▼

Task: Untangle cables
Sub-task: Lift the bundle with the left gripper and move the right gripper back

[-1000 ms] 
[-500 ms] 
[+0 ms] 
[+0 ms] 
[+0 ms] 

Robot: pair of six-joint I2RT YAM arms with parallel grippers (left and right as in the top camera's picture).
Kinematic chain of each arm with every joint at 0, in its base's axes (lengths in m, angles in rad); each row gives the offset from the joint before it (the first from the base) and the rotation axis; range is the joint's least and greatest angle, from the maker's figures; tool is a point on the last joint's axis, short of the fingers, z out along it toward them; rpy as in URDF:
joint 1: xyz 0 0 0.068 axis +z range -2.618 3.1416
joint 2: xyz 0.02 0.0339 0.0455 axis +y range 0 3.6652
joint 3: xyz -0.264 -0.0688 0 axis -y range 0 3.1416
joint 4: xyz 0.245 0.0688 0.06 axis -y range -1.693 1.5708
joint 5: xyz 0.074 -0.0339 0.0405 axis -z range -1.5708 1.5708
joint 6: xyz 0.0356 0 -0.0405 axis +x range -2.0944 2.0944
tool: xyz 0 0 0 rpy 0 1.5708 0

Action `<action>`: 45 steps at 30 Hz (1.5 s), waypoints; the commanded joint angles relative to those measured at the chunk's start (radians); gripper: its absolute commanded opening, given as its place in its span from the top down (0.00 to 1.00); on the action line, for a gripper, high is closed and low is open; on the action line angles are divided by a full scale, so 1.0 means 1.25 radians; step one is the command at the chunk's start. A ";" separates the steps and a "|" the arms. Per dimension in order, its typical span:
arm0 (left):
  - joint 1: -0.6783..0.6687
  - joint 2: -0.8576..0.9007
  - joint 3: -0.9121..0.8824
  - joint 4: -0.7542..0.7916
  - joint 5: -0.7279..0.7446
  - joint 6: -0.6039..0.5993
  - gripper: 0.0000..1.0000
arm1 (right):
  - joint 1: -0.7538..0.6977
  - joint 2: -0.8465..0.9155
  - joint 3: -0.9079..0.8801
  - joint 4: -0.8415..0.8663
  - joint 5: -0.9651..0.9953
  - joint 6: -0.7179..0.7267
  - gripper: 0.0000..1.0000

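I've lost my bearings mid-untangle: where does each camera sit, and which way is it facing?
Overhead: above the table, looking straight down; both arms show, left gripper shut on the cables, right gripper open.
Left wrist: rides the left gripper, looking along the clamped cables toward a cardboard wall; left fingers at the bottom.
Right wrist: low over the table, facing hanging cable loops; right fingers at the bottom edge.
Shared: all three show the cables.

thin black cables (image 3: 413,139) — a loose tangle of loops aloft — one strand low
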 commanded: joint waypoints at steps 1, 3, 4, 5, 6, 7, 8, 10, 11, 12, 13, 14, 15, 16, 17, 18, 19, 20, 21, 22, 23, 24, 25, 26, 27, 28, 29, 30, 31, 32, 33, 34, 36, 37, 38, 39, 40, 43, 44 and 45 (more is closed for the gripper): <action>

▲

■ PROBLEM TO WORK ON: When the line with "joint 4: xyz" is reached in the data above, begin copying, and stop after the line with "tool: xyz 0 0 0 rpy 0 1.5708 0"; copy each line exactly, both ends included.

■ TASK RESULT:
joint 4: xyz 0.245 0.0688 0.06 axis -y range -1.693 1.5708
joint 5: xyz 0.074 -0.0339 0.0405 axis -z range -1.5708 1.5708
joint 6: xyz 0.0356 0 -0.0405 axis +x range -2.0944 2.0944
tool: xyz 0 0 0 rpy 0 1.5708 0

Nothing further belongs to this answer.